Compliance Checklist for 2025
License renewal: RBI will check suitability in every five-year cycle. Last three SAR reports and net worth certificate must be submitted before renewal.
Interoperability Testing: Quarterly NPCI sandbox runs; QR dynamic-testing passing score ≥ 95% success.
Customer Grievance Redressal: 24×7 IVR, Complaint Ticket Escrow Refund T+5 Tracking.
AML/CFT Screening: PAN name + ban list matching on each new VPA creation; suspension of suspicious VPAs within 5 hours.
Cross-border reporting: Auto-file Form 15CC for remittances processed from PayNow, UAE IPS, etc; here's how to stay safe from ED.
The future - Where is the Digital Payments Vehicle Headed
Account Aggregator + UPI Merge: Loans available with seamless consent flow; Fintechs to democratize MSME finance by bringing “One-Click Credit”.

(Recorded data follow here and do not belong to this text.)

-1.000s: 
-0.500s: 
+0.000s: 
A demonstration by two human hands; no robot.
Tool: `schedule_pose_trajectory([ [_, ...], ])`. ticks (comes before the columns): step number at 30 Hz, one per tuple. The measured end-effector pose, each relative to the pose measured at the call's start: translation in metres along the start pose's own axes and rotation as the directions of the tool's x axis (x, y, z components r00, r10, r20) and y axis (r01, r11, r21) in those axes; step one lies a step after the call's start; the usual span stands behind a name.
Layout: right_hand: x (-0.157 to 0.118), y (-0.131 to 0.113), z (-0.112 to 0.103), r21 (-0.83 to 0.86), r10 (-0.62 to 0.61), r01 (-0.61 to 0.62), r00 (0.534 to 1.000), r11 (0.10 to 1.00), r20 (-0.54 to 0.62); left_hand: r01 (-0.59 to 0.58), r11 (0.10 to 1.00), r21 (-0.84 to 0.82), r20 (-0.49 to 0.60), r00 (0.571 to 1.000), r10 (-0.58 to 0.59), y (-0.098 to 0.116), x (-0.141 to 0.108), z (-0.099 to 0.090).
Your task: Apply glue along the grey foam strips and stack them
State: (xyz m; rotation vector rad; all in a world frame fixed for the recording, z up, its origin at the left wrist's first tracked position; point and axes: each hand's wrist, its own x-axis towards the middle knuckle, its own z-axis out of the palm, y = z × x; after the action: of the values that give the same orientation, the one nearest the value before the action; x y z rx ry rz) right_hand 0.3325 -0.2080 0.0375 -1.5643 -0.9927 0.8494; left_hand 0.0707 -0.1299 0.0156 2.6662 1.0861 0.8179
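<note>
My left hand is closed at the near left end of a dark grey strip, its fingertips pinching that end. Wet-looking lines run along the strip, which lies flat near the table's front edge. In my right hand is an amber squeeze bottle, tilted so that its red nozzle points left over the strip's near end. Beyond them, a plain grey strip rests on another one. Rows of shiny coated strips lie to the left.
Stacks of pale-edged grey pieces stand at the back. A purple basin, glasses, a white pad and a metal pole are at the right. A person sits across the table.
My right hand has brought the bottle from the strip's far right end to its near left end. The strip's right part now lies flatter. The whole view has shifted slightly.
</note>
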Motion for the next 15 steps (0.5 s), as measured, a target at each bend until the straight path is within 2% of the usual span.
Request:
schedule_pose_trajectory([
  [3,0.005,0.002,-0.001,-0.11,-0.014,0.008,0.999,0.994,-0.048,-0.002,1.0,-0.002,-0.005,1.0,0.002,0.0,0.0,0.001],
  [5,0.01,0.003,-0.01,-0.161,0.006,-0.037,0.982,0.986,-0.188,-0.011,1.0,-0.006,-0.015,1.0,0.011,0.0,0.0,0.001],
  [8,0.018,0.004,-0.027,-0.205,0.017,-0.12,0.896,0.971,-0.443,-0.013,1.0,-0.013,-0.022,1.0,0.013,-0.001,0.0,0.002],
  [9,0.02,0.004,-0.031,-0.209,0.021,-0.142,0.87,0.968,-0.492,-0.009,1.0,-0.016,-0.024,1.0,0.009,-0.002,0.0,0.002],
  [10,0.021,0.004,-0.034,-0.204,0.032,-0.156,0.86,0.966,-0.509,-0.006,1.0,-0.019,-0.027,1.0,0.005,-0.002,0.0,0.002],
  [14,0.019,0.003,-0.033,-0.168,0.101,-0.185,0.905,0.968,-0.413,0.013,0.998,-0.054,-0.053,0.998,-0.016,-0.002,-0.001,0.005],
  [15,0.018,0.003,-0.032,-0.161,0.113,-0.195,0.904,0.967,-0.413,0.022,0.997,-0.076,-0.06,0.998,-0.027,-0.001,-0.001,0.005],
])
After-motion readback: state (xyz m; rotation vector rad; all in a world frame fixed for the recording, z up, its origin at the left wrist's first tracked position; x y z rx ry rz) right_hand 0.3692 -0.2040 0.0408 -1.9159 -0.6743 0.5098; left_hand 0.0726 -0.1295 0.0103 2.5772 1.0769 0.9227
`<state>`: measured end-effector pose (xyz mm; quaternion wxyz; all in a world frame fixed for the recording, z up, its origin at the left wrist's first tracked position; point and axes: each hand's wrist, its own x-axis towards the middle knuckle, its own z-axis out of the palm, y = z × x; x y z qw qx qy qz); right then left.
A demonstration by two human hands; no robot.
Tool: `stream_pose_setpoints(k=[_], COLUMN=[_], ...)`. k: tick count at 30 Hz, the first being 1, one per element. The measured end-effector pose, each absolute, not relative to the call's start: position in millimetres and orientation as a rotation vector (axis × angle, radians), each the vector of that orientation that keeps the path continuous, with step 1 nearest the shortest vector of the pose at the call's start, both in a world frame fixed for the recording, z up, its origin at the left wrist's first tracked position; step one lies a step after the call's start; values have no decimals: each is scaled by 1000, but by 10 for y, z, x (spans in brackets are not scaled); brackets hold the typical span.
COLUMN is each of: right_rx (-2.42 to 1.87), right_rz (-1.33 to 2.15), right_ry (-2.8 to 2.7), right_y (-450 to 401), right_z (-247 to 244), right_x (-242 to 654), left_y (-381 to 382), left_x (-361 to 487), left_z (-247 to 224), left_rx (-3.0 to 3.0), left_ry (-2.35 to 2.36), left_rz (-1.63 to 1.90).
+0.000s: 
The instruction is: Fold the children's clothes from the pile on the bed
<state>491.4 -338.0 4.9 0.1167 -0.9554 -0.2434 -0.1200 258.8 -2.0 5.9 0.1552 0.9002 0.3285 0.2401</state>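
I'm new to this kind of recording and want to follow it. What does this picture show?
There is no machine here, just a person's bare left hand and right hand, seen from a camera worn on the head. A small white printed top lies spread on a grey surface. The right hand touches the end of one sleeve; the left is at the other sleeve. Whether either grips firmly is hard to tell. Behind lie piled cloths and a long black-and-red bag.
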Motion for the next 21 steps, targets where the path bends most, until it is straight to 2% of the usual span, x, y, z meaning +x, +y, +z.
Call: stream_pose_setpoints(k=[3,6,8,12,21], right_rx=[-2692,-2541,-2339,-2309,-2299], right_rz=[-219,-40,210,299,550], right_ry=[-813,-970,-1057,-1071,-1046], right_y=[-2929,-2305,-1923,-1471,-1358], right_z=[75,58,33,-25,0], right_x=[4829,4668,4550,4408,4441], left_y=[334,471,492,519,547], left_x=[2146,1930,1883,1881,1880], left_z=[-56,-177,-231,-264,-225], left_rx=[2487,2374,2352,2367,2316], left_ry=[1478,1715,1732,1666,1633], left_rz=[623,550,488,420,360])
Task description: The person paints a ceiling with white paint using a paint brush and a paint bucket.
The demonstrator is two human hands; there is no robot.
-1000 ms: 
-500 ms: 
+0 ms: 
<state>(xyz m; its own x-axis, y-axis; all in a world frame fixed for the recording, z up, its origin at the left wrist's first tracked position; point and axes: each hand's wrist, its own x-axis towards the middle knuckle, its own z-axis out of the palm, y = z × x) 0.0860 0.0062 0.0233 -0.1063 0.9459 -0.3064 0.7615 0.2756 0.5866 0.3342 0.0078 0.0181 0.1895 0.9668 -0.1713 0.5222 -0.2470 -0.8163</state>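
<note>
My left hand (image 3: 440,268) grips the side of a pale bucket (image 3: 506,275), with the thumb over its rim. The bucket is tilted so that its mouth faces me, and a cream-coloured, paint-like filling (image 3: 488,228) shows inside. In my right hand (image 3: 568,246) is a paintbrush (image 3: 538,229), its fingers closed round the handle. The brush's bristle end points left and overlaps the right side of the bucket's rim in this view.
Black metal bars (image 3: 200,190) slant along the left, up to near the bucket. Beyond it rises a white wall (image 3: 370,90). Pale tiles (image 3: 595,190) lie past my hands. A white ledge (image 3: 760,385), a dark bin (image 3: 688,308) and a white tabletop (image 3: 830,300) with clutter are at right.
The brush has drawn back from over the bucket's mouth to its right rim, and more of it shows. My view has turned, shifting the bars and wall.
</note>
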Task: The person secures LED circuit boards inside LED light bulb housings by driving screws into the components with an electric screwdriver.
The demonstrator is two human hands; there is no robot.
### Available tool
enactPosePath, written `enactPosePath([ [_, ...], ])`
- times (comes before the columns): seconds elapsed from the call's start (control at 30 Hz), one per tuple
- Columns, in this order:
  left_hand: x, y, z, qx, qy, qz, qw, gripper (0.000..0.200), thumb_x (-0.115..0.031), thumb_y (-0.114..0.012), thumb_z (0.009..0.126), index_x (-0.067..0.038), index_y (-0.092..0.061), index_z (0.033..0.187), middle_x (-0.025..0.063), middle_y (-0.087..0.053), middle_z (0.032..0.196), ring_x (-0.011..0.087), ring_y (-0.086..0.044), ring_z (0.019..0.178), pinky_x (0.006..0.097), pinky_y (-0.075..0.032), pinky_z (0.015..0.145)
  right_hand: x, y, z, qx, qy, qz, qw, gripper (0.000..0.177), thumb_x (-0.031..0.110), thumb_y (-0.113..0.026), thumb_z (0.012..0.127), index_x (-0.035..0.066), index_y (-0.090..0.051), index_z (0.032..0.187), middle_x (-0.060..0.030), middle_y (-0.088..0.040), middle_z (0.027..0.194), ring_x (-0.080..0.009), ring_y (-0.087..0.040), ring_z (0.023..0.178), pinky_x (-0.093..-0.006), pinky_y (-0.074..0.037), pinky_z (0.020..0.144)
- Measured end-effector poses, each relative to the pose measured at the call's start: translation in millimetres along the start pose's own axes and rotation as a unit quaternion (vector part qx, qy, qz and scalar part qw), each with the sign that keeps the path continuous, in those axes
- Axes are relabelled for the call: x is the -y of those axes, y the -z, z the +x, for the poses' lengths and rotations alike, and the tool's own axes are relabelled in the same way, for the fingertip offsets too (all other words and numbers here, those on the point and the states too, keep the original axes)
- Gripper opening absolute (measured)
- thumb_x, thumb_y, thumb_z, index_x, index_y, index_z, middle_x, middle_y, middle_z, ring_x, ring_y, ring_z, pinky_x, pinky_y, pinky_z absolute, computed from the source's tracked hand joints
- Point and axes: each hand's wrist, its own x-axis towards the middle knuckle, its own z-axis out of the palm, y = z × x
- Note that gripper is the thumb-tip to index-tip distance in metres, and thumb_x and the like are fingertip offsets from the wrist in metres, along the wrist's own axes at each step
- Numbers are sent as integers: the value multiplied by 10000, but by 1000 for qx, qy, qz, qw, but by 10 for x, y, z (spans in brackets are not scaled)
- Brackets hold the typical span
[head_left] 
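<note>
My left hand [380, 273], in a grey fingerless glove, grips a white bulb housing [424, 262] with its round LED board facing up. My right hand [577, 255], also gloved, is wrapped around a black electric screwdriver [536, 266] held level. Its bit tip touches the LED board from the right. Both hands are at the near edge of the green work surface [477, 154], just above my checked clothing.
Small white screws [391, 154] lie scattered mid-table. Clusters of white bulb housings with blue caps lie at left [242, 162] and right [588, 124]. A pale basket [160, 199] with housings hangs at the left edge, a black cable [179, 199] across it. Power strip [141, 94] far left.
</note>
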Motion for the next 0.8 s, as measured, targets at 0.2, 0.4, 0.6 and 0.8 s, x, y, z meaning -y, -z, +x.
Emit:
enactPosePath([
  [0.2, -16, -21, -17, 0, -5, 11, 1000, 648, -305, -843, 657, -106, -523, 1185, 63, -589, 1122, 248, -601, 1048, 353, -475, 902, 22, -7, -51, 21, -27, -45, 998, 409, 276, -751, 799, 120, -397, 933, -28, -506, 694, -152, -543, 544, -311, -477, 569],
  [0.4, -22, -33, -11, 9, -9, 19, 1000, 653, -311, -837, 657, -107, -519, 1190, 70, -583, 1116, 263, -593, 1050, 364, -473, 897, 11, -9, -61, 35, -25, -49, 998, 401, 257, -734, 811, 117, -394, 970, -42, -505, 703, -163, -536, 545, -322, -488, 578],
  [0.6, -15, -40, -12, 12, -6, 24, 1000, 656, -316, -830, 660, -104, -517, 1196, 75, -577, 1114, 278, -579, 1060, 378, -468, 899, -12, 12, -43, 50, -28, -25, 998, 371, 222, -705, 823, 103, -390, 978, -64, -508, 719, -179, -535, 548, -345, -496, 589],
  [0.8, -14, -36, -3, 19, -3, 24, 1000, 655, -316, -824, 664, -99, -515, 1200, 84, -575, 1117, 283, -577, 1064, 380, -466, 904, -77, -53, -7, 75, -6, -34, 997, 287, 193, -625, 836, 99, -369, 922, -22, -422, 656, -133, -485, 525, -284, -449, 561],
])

Voice-enabled UPI: NPCI has started testing “Hello UPI” where feature phone users will transfer money with voice commands.
Global QR Standard: NIPL plans to introduce ISO 20022 compliant QR, which will be accepted by foreign tourists without local SIM.
Reg-Tech Automation: RBI will enhance real-time API audits through Intelligent IDF (Intelligent Data Framework), manual inspections will be required but lapses in compliance will be flagged immediately.
Conclusion – Ease of Use, Ease of Compliance
UPI and mobile wallets have made India the world's largest real-time payments platform. But along with innovation, legal expectations are also rising. Data-localisation, interoperability, fraud accountability, FEMA filings - these are no longer necessary check-boxes. The message from court judgments (Google Pay PIL dismissed, SBI refund order) is clear: user safety first, zero tolerance for lack of compliance.
Businesses must keep their technology infrastructure compliant with statutory circulars, identify suspicious areas through regular SAR audits, and assure prompt refunds to customers. Only then will Digital India’s dream of “scan and pay” become sustainable, secure, inclusive and globally respected.